Every line of the material below should be output exactly as written, with the images skipped.

★ ★ ★ ★

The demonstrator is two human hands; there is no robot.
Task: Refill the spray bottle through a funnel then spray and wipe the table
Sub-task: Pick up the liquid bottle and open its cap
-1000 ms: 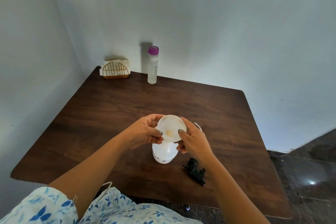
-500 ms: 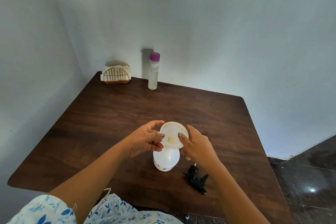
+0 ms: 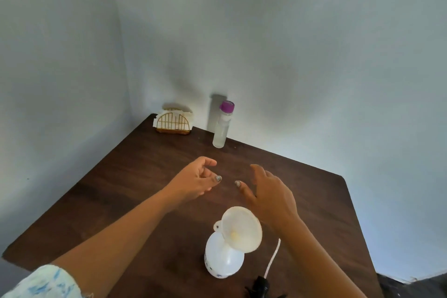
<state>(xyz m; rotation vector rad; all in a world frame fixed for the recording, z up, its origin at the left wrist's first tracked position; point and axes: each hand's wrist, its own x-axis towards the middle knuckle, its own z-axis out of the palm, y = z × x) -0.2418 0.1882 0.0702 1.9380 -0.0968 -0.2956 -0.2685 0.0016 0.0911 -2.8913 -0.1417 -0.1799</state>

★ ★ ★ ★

Result of this exercise:
The demonstrator is two human hands; there is no robot.
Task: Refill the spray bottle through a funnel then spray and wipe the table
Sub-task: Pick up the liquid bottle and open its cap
-1000 ms: 
-500 ms: 
+0 ms: 
<state>(xyz m; rotation vector rad; all in a world frame fixed for the recording, z up, its origin at the left wrist's first tracked position; point and axes: each hand's wrist, its own x-axis towards the middle knuckle, its own z-axis out of the palm, y = z × x) -0.2418 0.1882 0.0702 1.9380 -0.0968 -0.2956 -0.2685 0.0016 0.0911 -2.8913 -0.1417 -0.1799</state>

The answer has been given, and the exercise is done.